■ What the task asks:
Your answer should be the lines below from the one with "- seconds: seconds" to the one with "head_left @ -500", both included, given again exactly and with nothing added.

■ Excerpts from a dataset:
• • • •

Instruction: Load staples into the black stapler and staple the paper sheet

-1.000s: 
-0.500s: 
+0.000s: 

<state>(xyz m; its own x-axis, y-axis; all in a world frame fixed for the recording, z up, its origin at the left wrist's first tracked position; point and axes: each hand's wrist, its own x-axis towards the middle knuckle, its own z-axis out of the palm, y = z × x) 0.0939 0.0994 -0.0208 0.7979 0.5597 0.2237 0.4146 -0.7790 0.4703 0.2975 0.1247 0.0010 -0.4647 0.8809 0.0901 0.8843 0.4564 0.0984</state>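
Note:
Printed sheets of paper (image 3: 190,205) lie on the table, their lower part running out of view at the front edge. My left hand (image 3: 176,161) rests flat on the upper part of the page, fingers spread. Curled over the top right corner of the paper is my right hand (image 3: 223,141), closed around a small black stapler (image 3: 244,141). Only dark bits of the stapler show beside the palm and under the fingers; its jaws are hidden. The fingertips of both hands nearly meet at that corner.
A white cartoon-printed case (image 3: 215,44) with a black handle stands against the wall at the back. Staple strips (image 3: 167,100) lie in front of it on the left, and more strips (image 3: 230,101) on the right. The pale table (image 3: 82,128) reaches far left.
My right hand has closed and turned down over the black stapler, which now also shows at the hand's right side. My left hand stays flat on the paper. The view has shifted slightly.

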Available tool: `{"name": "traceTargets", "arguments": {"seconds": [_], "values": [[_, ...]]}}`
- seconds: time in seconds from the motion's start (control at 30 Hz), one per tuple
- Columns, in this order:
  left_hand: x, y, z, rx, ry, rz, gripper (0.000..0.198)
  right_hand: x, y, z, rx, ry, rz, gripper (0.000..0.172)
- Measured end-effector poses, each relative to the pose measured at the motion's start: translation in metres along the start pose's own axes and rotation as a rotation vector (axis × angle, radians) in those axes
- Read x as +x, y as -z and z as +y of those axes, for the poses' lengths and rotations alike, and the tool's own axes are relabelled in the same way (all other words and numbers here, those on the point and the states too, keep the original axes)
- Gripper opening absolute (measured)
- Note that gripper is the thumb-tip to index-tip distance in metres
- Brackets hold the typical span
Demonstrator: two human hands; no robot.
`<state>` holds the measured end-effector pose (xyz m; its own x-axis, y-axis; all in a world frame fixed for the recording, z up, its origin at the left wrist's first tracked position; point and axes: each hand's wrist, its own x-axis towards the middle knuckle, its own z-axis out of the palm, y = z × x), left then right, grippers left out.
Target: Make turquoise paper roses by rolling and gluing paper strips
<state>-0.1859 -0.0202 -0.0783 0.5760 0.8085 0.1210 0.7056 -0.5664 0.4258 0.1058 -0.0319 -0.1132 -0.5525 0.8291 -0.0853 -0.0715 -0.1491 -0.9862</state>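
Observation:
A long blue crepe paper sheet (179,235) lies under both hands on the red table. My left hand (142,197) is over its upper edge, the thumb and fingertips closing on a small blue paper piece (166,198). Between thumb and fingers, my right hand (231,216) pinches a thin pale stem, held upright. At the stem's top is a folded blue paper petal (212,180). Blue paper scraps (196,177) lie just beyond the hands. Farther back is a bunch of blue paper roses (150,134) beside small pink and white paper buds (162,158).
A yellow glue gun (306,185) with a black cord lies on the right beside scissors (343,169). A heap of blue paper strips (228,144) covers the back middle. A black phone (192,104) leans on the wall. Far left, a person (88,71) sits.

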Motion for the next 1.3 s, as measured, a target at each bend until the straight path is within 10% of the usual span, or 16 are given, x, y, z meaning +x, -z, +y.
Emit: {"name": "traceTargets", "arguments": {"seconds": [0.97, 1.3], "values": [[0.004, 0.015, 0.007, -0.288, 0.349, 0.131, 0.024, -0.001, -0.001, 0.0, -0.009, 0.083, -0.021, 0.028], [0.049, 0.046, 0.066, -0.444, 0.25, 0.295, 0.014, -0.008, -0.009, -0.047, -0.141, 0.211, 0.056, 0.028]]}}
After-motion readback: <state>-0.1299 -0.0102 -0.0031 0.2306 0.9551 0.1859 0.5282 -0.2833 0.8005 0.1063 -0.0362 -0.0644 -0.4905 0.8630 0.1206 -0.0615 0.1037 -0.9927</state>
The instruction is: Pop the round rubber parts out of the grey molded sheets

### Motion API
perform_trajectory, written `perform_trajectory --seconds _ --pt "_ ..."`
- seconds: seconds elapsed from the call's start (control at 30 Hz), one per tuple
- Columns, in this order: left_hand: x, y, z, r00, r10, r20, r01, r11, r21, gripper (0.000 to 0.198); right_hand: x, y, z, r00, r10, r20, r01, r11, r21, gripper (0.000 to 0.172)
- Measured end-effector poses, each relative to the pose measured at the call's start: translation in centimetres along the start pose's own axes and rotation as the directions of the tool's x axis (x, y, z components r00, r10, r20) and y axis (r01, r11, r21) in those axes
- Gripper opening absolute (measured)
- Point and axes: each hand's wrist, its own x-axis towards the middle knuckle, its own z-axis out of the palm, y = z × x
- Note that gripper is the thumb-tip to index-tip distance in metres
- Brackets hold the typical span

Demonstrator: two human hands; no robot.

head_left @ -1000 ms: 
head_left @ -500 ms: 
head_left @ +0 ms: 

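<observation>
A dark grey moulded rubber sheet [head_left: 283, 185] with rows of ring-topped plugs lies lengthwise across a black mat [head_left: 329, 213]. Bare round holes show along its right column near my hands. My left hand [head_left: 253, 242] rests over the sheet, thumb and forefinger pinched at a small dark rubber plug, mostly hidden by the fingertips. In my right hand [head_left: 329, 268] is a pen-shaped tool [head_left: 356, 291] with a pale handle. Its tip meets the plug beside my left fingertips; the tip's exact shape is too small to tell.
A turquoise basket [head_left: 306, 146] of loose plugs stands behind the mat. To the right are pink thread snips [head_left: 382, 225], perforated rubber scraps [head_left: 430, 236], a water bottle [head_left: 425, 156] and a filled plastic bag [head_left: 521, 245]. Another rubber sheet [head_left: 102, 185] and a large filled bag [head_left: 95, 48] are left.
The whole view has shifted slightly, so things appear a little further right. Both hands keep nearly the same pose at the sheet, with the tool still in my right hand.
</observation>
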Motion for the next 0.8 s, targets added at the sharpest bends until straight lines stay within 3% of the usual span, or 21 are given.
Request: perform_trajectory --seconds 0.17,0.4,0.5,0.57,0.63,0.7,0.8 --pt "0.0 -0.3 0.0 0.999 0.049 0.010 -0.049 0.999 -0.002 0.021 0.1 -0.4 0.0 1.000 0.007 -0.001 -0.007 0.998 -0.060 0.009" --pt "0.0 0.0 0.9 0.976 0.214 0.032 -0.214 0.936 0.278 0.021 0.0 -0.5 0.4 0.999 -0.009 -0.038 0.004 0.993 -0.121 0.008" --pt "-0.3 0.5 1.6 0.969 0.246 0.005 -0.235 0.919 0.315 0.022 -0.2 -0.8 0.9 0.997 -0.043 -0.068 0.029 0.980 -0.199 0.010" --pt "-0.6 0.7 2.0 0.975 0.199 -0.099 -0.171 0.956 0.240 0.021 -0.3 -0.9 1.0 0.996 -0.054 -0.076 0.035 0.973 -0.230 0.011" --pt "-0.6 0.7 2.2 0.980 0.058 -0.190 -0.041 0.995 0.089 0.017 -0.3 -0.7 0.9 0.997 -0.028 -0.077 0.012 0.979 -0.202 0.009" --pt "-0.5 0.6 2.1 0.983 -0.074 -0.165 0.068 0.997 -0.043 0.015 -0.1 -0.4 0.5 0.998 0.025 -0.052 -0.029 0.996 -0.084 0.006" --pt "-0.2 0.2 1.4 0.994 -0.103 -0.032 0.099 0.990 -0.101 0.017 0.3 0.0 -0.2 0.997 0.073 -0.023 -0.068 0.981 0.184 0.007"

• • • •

■ Task result:
- seconds: seconds elapsed from the call's start (control at 30 Hz), one per tuple
- Columns, in this order: left_hand: x, y, z, r00, r10, r20, r01, r11, r21, gripper (0.000 to 0.198); right_hand: x, y, z, r00, r10, r20, r01, r11, r21, gripper (0.000 to 0.172)
- Measured end-effector poses, each relative to the pose measured at the call's start: translation in centimetres along the start pose's own axes and rotation as the directions of the tool's x axis (x, y, z components r00, r10, r20) and y axis (r01, r11, r21) in those axes
- Gripper opening absolute (measured)
- Point and axes: each hand's wrist, its own x-axis towards the middle knuckle, its own z-axis out of the palm, y = z × x
- Note that gripper is the thumb-tip to index-tip distance in metres
- Brackets hold the typical span

Demonstrator: two human hands; no robot.

head_left @ -1000 ms: 
head_left @ -500 ms: 

That completes the answer, and no more is expected.